● **TASK OBJECTIVE**:
Print the lines exactly. Start at the first line of the material below, end with the line that contains "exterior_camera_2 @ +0", and skip all pictures.

● **PROVIDED MATERIAL**:
————
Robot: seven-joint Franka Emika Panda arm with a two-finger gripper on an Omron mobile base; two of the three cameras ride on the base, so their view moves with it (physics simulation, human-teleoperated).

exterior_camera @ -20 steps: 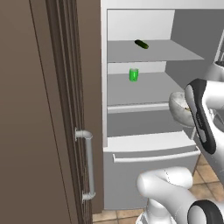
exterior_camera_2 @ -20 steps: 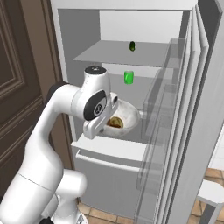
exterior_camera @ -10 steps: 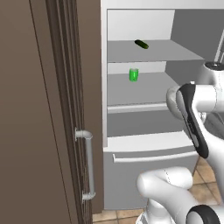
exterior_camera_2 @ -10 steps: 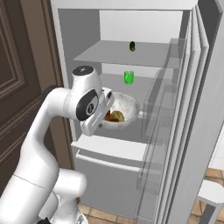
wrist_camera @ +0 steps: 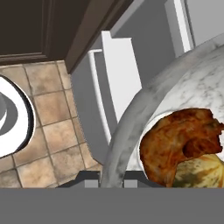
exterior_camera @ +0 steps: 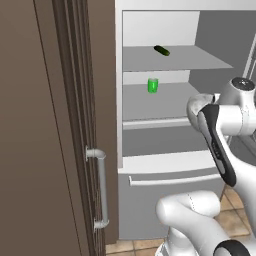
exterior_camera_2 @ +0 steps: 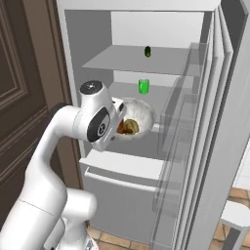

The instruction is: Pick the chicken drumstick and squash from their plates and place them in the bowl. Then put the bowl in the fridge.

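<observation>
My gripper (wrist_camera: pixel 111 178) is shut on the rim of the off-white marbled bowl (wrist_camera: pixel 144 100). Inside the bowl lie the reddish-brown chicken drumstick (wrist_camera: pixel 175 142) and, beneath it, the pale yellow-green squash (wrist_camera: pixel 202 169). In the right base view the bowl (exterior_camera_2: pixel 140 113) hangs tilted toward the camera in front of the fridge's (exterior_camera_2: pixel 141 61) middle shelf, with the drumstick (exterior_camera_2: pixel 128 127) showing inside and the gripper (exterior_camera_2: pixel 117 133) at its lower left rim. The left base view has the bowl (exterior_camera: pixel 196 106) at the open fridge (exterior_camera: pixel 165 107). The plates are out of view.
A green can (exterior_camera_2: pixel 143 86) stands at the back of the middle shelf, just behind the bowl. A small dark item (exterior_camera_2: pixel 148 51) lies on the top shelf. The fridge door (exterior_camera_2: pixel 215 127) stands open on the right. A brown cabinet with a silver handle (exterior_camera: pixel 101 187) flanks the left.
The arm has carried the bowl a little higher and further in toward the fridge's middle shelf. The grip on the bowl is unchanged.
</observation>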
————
● **SOLVED EXERCISE**:
Robot: seven-joint Franka Emika Panda arm with a two-finger gripper on an Omron mobile base; two of the three cameras ride on the base, so their view moves with it (physics simulation, human-teleoperated).

exterior_camera @ -20 steps: 
exterior_camera_2 @ -20 steps: 
exterior_camera @ -10 steps: 
exterior_camera_2 @ -10 steps: 
wrist_camera @ +0 steps: 
exterior_camera @ +0 steps: 
exterior_camera_2 @ +0 steps: 

The exercise requires no additional answer.